Go over the data and copy out each line with "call" in it.

--*--

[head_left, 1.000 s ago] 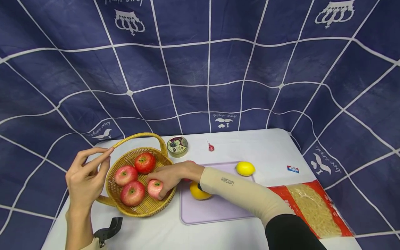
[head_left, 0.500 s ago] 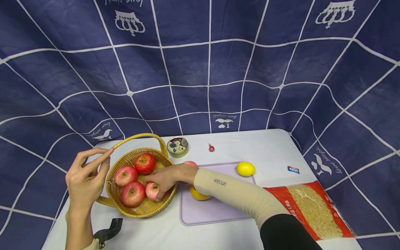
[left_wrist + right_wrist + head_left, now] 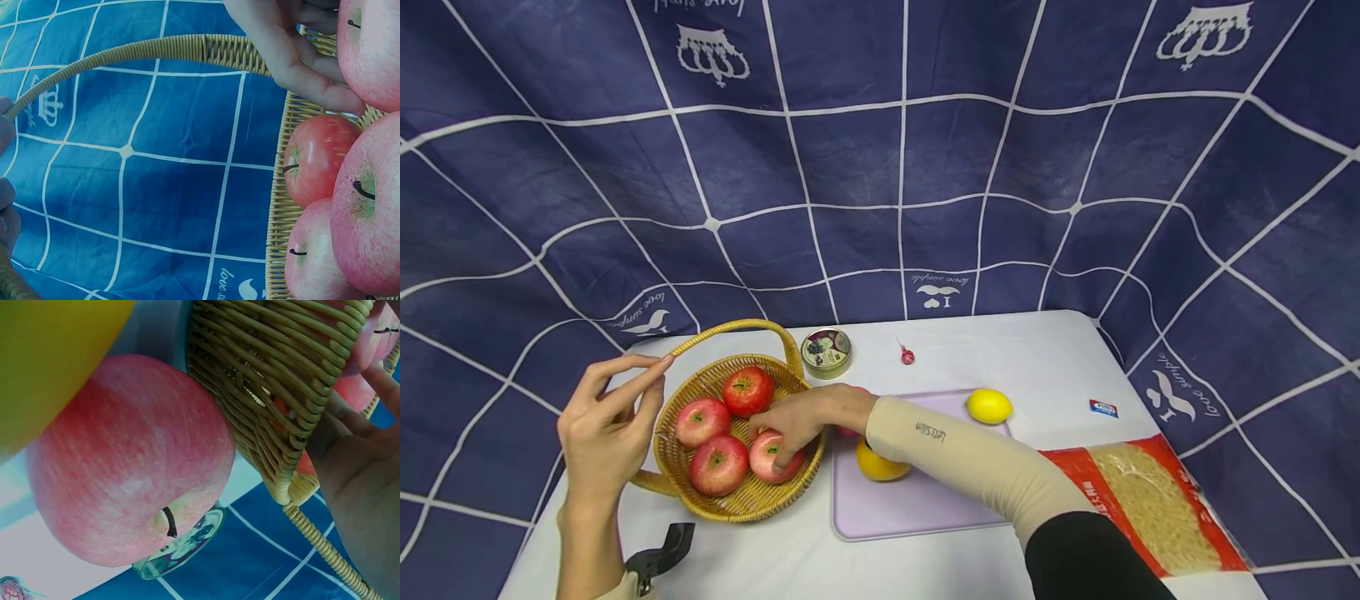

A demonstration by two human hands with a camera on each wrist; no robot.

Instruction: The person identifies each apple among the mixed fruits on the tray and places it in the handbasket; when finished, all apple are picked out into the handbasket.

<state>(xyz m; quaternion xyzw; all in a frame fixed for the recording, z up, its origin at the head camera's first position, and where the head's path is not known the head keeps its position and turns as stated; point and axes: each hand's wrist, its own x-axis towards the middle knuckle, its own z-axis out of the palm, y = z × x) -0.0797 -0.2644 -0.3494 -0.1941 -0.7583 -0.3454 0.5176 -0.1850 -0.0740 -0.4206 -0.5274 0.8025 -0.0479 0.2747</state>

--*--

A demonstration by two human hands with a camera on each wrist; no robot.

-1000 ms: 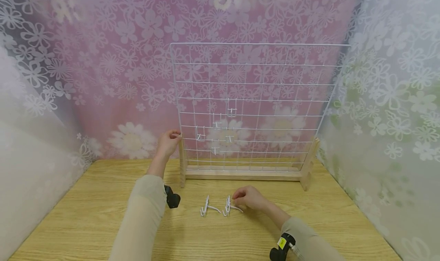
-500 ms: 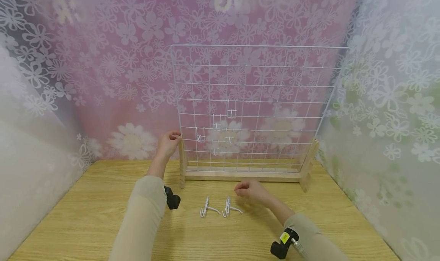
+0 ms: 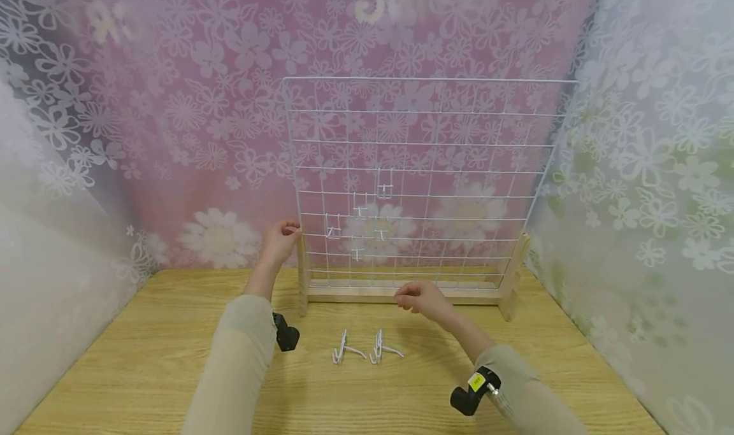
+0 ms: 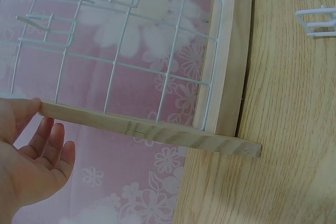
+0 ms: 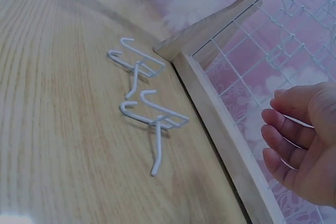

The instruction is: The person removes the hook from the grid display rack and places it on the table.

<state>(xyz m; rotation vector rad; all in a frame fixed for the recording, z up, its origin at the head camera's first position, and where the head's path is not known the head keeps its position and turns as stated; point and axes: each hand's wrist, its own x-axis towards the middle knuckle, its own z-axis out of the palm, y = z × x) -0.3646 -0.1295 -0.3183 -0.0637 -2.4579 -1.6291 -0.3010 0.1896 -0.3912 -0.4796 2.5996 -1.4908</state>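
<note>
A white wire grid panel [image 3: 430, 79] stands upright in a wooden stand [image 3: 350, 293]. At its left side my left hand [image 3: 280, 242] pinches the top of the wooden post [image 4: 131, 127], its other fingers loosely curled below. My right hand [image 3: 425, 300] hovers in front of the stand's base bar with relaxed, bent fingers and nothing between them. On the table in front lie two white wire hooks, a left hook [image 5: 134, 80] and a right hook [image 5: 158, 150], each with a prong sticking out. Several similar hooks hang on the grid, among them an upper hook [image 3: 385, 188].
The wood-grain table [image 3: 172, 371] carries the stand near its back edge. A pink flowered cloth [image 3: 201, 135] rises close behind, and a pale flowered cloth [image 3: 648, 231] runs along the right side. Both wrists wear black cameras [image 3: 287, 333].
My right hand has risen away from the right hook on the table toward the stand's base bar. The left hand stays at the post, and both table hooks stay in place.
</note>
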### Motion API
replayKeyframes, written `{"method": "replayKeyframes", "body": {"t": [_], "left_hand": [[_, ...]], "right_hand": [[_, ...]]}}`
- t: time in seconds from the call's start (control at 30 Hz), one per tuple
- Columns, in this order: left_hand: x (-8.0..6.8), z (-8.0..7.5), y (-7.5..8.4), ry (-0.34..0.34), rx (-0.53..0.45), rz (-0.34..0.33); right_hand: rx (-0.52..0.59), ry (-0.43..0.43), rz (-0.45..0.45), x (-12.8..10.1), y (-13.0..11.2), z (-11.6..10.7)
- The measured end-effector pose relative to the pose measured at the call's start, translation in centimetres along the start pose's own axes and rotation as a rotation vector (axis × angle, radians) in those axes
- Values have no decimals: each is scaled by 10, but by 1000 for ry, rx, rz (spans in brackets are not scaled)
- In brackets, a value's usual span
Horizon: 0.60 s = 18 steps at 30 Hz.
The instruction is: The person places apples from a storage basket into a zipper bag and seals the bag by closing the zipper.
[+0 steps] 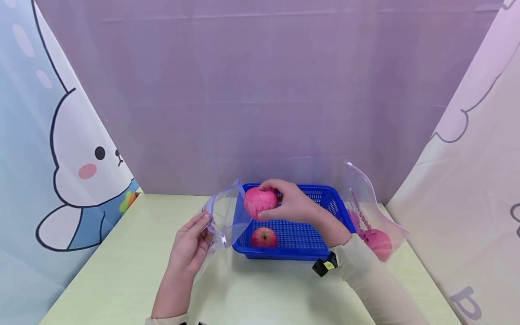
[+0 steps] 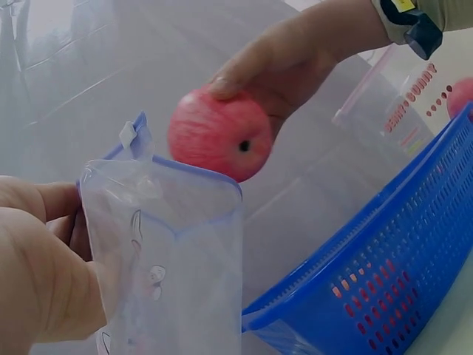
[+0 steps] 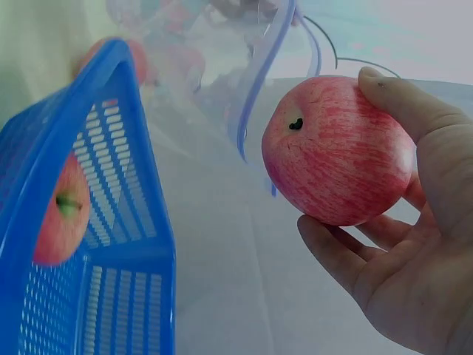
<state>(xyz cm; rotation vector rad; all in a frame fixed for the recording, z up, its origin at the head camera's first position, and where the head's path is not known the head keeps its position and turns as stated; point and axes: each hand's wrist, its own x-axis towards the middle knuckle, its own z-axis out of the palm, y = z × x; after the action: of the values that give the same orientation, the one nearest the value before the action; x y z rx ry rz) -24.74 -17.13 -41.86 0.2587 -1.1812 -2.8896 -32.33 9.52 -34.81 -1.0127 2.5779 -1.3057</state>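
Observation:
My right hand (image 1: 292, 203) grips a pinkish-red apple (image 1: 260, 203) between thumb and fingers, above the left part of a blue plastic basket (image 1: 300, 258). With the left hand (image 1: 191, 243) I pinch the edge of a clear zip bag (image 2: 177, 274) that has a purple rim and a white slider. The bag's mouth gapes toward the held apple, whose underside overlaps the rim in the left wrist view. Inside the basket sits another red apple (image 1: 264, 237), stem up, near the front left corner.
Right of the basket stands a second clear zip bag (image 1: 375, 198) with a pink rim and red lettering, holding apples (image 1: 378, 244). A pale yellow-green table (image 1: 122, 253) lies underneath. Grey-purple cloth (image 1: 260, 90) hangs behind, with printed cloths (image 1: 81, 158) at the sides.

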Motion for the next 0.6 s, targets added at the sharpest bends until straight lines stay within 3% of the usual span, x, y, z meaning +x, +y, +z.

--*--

▶ **SOLUTION TO THE EXERCISE**
- t: time in seconds from the call's start (control at 30 Hz), one per tuple
- The measured end-effector pose relative to the pose measured at the call's start, translation in centimetres along the start pose's own axes and rotation as a rotation vector (axis × angle, radians) in those axes

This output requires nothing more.